Your task: Report how many lines below contain the word "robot", and give only that number.

Exercise input:
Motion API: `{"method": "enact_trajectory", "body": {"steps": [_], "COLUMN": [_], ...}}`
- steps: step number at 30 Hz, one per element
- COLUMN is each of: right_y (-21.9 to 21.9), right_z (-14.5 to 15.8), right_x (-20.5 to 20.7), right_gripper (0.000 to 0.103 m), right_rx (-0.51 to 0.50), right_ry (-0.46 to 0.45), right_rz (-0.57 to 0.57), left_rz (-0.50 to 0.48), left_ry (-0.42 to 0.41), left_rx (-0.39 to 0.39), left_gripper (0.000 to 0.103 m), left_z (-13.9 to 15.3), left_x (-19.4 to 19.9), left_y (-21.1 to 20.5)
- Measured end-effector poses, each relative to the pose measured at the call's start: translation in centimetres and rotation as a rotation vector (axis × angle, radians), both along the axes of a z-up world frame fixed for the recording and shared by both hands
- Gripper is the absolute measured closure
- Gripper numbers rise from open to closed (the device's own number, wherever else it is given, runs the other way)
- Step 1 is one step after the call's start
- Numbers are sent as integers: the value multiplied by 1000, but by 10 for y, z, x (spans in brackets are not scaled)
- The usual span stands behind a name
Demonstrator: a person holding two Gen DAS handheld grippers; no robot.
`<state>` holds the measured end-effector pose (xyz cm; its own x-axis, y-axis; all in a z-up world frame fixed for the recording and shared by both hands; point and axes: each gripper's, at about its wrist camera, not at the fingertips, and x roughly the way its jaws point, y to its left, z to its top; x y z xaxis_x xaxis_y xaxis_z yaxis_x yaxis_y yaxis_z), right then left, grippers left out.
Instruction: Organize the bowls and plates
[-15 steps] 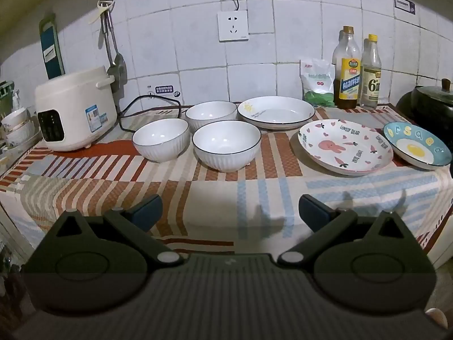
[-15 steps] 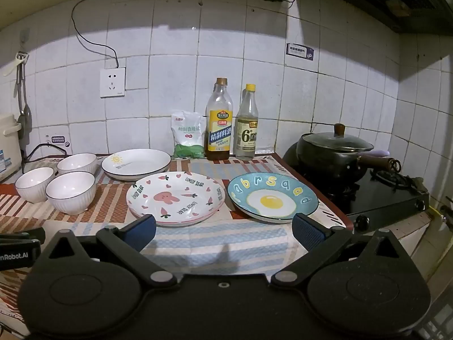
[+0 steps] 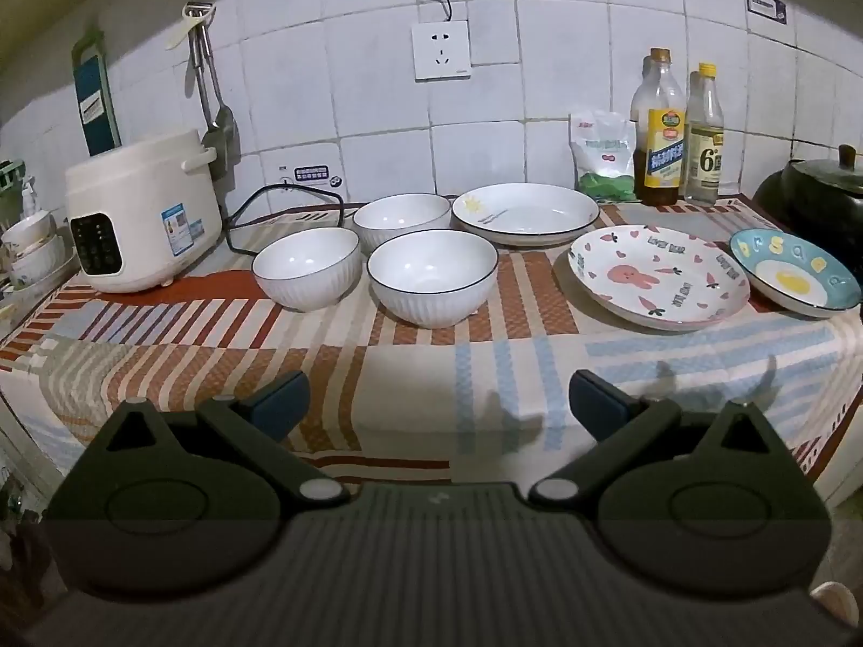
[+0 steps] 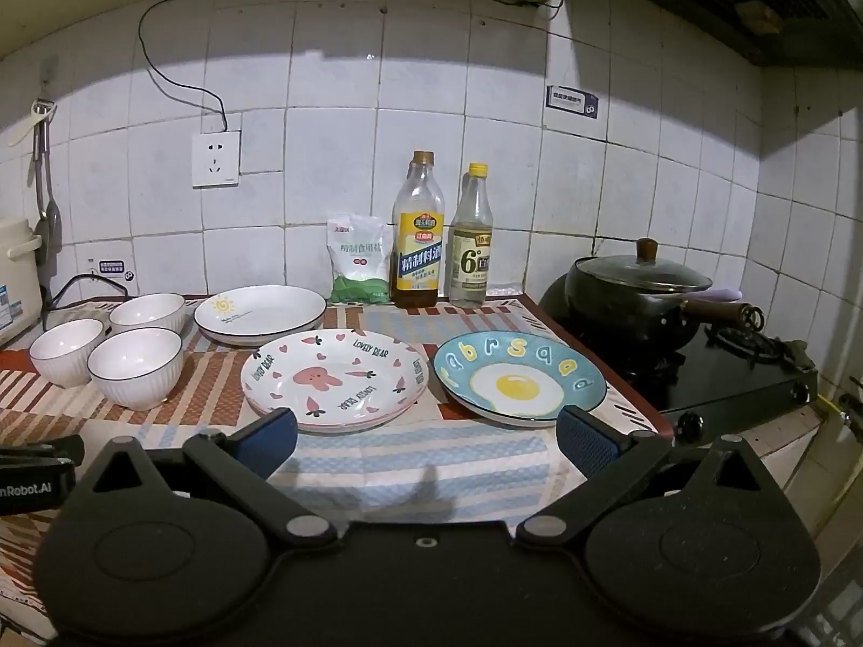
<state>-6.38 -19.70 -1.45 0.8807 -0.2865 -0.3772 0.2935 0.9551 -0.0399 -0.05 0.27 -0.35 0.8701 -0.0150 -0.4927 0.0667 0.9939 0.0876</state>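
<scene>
Three white ribbed bowls stand on the striped cloth: a left one (image 3: 306, 275), a back one (image 3: 402, 218) and a front one (image 3: 432, 276); the front one also shows in the right wrist view (image 4: 136, 366). A white plate with a sun (image 3: 524, 213) lies behind. A rabbit plate (image 3: 658, 276) (image 4: 334, 377) and a blue egg plate (image 3: 794, 277) (image 4: 519, 377) lie to the right. My left gripper (image 3: 436, 404) is open and empty, in front of the bowls. My right gripper (image 4: 426, 442) is open and empty, just short of the rabbit and egg plates.
A white rice cooker (image 3: 141, 215) with its cord stands at the left. Two bottles (image 4: 418, 232) and a salt bag (image 4: 357, 261) stand at the wall. A black lidded pot (image 4: 639, 291) sits on the stove at the right. Stacked bowls (image 3: 29, 248) are at the far left.
</scene>
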Motion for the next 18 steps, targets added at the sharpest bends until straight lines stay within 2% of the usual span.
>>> {"method": "enact_trajectory", "body": {"steps": [8,13,18], "right_y": [1,2,2], "right_z": [1,0,0], "right_x": [1,2,2], "right_gripper": [0,0,0], "right_rx": [2,2,3], "right_ry": [2,3,2], "right_rz": [1,0,-1], "left_rz": [-7,3,-8], "left_ry": [11,-3,-4], "left_rx": [-26,-7,-43], "left_gripper": [0,0,0], "left_z": [1,2,4], "left_x": [-1,-2,-3], "left_y": [3,3,7]}}
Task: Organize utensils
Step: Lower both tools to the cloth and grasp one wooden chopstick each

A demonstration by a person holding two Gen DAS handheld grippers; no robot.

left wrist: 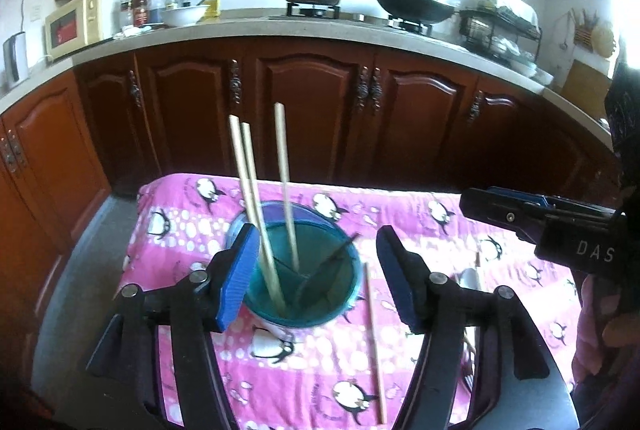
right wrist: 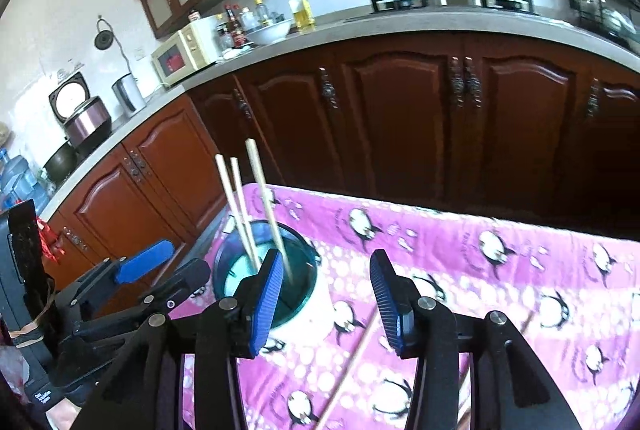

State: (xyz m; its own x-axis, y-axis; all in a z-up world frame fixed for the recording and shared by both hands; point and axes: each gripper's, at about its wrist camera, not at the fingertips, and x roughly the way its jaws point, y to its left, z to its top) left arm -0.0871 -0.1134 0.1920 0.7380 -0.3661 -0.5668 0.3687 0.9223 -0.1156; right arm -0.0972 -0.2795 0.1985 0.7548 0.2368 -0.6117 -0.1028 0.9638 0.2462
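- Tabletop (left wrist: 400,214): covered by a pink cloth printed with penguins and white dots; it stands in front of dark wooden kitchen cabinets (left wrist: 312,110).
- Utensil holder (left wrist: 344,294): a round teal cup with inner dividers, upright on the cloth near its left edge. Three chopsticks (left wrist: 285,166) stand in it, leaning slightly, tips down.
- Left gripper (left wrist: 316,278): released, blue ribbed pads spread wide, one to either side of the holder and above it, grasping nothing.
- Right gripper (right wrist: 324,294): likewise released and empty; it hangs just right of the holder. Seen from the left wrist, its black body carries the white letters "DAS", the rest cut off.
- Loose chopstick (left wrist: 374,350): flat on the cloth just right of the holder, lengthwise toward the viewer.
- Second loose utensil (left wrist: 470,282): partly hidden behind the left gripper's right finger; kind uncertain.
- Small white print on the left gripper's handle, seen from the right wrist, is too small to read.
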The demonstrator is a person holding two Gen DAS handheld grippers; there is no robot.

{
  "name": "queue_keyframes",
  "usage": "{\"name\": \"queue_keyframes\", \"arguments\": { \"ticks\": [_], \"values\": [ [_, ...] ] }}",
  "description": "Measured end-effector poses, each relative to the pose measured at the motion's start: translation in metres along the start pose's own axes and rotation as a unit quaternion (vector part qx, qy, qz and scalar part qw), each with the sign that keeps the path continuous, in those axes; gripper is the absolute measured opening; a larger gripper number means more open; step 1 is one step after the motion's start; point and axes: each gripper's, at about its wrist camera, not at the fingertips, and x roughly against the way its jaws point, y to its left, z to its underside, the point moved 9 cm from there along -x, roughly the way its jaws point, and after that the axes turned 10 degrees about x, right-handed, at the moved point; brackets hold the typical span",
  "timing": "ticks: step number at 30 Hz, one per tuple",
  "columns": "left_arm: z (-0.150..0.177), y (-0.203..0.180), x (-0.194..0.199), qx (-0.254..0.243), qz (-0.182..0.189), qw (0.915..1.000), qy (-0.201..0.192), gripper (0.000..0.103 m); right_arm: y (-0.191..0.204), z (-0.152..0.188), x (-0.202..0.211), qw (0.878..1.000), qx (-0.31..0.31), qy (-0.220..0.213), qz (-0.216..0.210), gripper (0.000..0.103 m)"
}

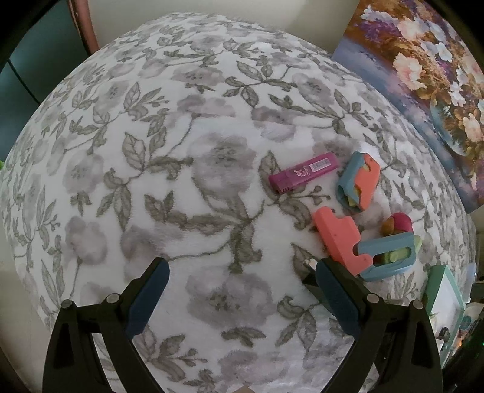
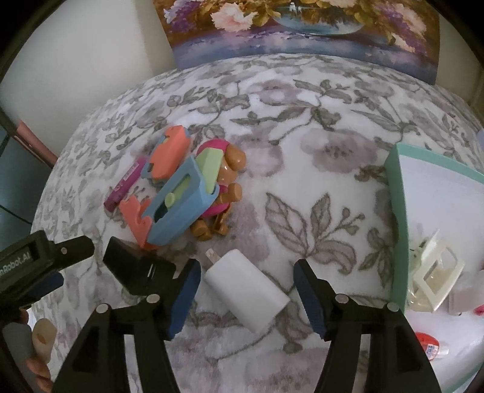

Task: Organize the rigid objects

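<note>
A white charger plug (image 2: 246,290) lies on the floral blanket (image 2: 317,145) between the open fingers of my right gripper (image 2: 246,290), not clamped. Beyond it sits a pile: a blue-and-coral toy (image 2: 178,205), a second coral-blue toy (image 2: 171,148), a brown dog figure (image 2: 227,181) and a magenta lighter (image 2: 125,184). In the left wrist view my left gripper (image 1: 240,282) is open and empty over bare blanket, with the lighter (image 1: 304,175), the coral-blue toys (image 1: 360,181) (image 1: 384,254) and the figure (image 1: 397,225) to its right. The left gripper also shows in the right wrist view (image 2: 39,266).
A mint-rimmed white bin (image 2: 393,217) at the right holds a cream hair clip (image 2: 432,275) and small items. A flower painting (image 2: 302,27) leans on the wall behind. A black block (image 2: 136,269) lies by my right gripper's left finger.
</note>
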Motion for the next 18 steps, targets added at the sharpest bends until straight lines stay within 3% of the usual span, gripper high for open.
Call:
{"name": "queue_keyframes", "arguments": {
  "ticks": [11,18],
  "values": [
    [0.0,0.0,0.011,-0.003,0.012,0.9999,-0.009,0.097,-0.006,0.022,0.014,0.999,0.014,0.034,0.0,0.074],
    [0.0,0.0,0.012,-0.005,0.012,0.9999,-0.008,0.097,-0.019,0.035,0.01,0.997,0.025,0.059,0.035,0.074]
  ]
}}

Response area: 3